On November 17, 2014, the SEC released its 2014 Agency Financial Report (AFR), which provides financial and high-level performance results that allow the President, Congress and the public to understand the SEC’s financial picture and accomplishments during the last year.
In the AFR, the SEC described how it carried out its mission to protect investors, foster capital formation and promote fair, orderly and efficient markets. To do so, it outlined several areas that the SEC focused on in the 2014 fiscal year. Review the 2014 AFR.
Among a number of SEC undertakings discussed in the AFR, the SEC noted that it brought a record number of enforcement actions over the last year. These enforcement actions included prosecuting companies and executives for accounting and financial fraud, as well as for violations of insider trading laws.
The SEC’s Enforcement Division also, for the first time, brought enforcement actions for violations of the market access rule and to halt a fraudulent municipal bond offering, and instituted the largest penalty for net capital rule violations. The first action was also brought that applied the Dodd-Frank Wall Street Reform Act’s (the Dodd-Frank Act) whistleblower anti-retaliation provision.
The SEC also stated that during the last year it proposed and finalized many rules required under the Dodd-Frank Act and Jumpstart Our Business Startups Act (the JOBS Act).
Under the Dodd-Frank Act, the SEC completed new rules regarding the regulation of proprietary trading, derivatives, asset-backed securities and credit ratings.
Under the JOBS Act, the SEC proposed new rules to facilitate crowdfunding and securities offerings up to $5 million within a 12-month period. The SEC also adopted new rules on money market funds.
In addition, the SEC highlighted the Office of Compliance Inspections and Examination’s (OCIE) efforts to promote compliance and to detect and prevent fraud through their examination process.
OCIE engaged with registrants by publishing its annual public statement of examination priorities, as well as holding meetings with their senior management, heads of control functions and independent directors. OCIE also uncovered fraud and suspicious activities by refining risk-based targeting methodologies, expanding the scope of its data collection and improving in-house expertise in key areas.
Further, the SEC stated that it focused on coordinating international approaches to key regulatory areas through its Office of International Affairs. In addition, through its work with the International Organization of Securities Commissions (IOSCO), the Financial Stability Board (FSB) and the OTC Derivatives Regulators group, among others, the SEC strived to promote international convergence of regulatory standards and practices.

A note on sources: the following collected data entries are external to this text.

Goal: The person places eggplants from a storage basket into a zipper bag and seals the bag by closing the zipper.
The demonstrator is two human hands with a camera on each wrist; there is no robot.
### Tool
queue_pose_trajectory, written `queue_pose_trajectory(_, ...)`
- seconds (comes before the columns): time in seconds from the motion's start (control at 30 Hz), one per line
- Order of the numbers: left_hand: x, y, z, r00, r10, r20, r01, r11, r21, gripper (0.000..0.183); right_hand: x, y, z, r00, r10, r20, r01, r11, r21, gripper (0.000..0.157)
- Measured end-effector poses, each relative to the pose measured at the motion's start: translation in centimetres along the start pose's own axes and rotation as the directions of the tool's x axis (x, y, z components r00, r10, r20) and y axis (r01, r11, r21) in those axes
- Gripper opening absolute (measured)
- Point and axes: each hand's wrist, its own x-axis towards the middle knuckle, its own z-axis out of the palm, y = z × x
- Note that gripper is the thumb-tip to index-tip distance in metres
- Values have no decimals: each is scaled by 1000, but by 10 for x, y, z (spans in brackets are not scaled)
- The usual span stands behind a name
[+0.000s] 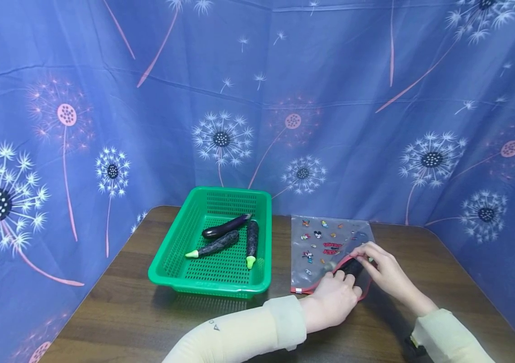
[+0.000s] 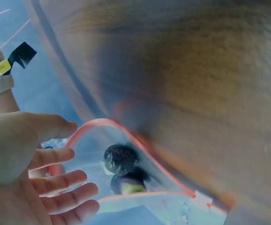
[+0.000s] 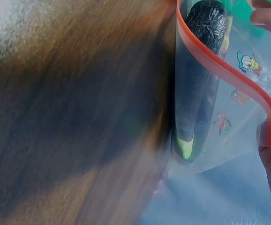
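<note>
My left hand (image 1: 333, 301) hung open | right hand (image 1: 386, 273) pinched floppy-looking bag (image 1: 313, 244) | eggplant (image 3: 195, 91) inside looked slippery, best held round middle

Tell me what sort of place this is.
Probably a makeshift work or filming corner: a wooden table with dandelion-print fabric hung behind and beside it, and a green basket of eggplants on top.

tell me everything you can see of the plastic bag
The plastic bag is clear, printed with cartoon figures and red lettering, with a red rim and white slider. It lies on the table, right of the green basket, mouth open, at least two dark eggplants inside. The right hand pinches its rim; the left hand is at its mouth.
</note>
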Motion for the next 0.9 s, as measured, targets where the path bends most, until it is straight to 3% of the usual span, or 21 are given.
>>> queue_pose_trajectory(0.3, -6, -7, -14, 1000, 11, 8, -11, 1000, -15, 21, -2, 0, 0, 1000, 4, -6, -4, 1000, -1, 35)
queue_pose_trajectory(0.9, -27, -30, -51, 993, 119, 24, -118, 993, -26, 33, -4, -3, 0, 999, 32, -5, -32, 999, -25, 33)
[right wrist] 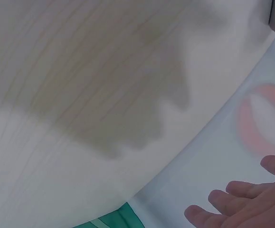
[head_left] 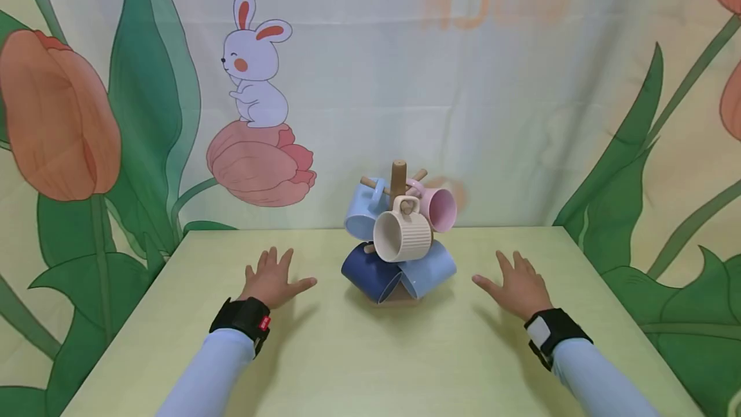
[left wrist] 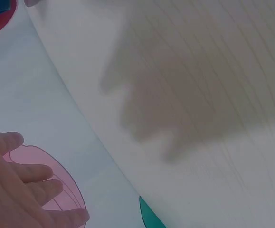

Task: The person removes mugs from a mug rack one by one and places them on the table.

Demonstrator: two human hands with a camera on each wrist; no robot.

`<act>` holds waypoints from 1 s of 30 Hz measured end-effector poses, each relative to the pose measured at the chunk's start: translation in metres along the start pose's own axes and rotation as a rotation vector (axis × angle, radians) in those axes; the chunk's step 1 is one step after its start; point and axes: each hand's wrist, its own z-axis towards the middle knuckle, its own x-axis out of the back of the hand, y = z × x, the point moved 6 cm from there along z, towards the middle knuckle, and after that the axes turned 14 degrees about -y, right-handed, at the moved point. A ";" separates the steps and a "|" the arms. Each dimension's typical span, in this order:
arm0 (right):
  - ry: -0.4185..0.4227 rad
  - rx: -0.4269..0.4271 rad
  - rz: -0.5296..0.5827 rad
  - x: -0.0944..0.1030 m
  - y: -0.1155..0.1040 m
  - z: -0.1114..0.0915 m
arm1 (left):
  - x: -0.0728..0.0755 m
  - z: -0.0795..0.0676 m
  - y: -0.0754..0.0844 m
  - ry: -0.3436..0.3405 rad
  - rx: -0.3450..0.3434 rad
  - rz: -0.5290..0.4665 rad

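A wooden mug rack (head_left: pixel 399 179) stands at the middle of the table with several mugs on its pegs. A light blue mug (head_left: pixel 363 211) and a pink mug (head_left: pixel 438 208) hang on the upper pegs, with a ribbed cream mug (head_left: pixel 399 237) in front of them. Lower down, a dark blue mug (head_left: pixel 370 272) and another light blue mug (head_left: pixel 429 270) tilt mouth-down. To the left of the rack, my left hand (head_left: pixel 272 280) hovers over the table, fingers spread and holding nothing. On the other side, my right hand (head_left: pixel 517 285) is likewise spread, apart from the mugs.
The pale table (head_left: pixel 312 365) reaches back to a printed curtain (head_left: pixel 359 69) with a rabbit and tulips. Black straps (head_left: pixel 243 322) circle both wrists. Both wrist views show hand shadows on the tabletop (left wrist: pixel 175 85).
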 end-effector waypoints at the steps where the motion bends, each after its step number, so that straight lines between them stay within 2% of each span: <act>1: -0.001 0.001 0.006 0.000 -0.001 -0.001 | 0.000 -0.001 0.000 -0.008 0.003 0.000; 8: -0.011 0.009 0.035 0.003 -0.007 -0.006 | -0.001 -0.007 0.002 -0.047 -0.007 -0.058; 17: 0.022 0.053 0.047 0.013 -0.021 -0.010 | 0.000 -0.017 0.011 -0.065 -0.017 -0.103; 24: 0.021 0.076 0.060 0.019 -0.030 -0.010 | 0.003 -0.027 0.022 -0.056 -0.074 -0.124; 30: 0.016 0.097 0.069 0.025 -0.046 -0.016 | 0.004 -0.037 0.031 -0.044 -0.118 -0.141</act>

Office of Investor Advocate
The SEC also noted that it instituted its first Investor Advocate to lead the SEC’s new Office of the Investor Advocate, which was established by the Dodd-Frank Act. This office is charged with, among other things, analyzing the potential impact on investors of regulations and rules that are proposed by the SEC and self-regulatory organizations (SROs), as well as identifying areas in which investors would benefit from changes in regulations or SRO rules.
2015 fiscal year
In addition to highlighting its accomplishments from the past year, the SEC also discussed objectives for the year ahead. These include completing the remaining major rulemaking required under the Dodd-Frank and JOBS Acts. The SEC also plans to address whether market structure rules continue to meet the SEC’s objectives of investor protection and fair and orderly markets. The SEC will also build upon its enforcement and examination programs using advanced data analysis methodologies and technology. Additionally, the SEC stated that it will look for new ways to educate investors, including through increased investor education outreach to target audiences.